_update_by_query issue

Hi all,
I am new to elasticsearh and here is my question.
I appreciate your help :slight_smile:

I have an index with the name my_index. It has a field called as the Reason. I need to map each reason to a particular category. For eg:

Reason - A,C,E
Category - car

Reason- B,D,F
Category - bike

This is the way I have done it:

POST /my_index/_update_by_query
{
"script": {
    "source": """
      if (ctx._source.reason == 'A') { 
        ctx._source.Category = 'car'; 
      } else if (ctx._source.reason == 'transfer') { 
        ctx._source.Category = 'bike'; 
      } else if (ctx._source.reason == 'C') { 
        ctx._source.Category = 'car'; 
}
.
.
else {
        ctx._source.Category = 'Unknown' ;
      }
    """,
    "lang": "painless"
  },
"query": {
  "terms": {
    "reason": ["A","B","C","D","E","F"]
 }
  },
   "size": 1000
}

It created a new field and all the Categories are assigned based on the reason.

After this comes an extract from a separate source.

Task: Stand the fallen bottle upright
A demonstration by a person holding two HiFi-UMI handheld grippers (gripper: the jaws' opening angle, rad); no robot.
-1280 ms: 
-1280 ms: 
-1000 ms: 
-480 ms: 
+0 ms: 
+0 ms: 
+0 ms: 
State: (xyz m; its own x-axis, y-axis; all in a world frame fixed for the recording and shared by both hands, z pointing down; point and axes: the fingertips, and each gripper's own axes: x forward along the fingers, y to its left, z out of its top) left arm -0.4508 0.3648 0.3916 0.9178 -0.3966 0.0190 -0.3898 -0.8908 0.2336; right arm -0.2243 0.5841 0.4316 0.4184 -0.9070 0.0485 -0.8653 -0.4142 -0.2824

But the problem is, after sometime, some of the the values inside the categories show '-', even with 'reason', and they eventually show more and more records with '-'. And if I run the query again, theres no more '-'. and the cycle repeats.

what could be the issue and how to address this? Thanks for the help!

Hi Megha, Are you looking to generate Category field on runtime while performing search or you want to create on data ingestion?

It sounds to me like you are indexing new data, for which the category is not set, or updating documents by overwriting with documents that do not have the categpry set. When you run update by query you only update the documents currently in the index and future inserts and updates are not affected. If you want the category to always be populated you could run your script in an ingext pipeline and have it apply to all cahnages, which could remove the need to run update-by-query.

I believe data ingestion would be ideal

Great! Thank you!
I tried the way you suggested, I get run time errors.

PUT _ingest/pipeline/set_category_pipeline
{
"processors": [
{
"script": {
    "source": """
      if (ctx._source.reason == 'A') { 
        ctx._source.Category = 'car'; 
      } else if (ctx._source.reason == 'transfer') { 
        ctx._source.Category = 'bike'; 
      } else if (ctx._source.reason == 'C') { 
        ctx._source.Category = 'car'; 
}
.
.
else {
        ctx._source.Category = 'Unknown' ;
      }
    """
}
}
POST my_index/_doc/?pipeline=set_category_pipeline

{

"reason": "A"

}

{

"reason": "B"

}

{

"reason": "C"

}

Any help is appreciated. Thank you!

But can I generate the Category field on run time ? Does it update the field dynamically?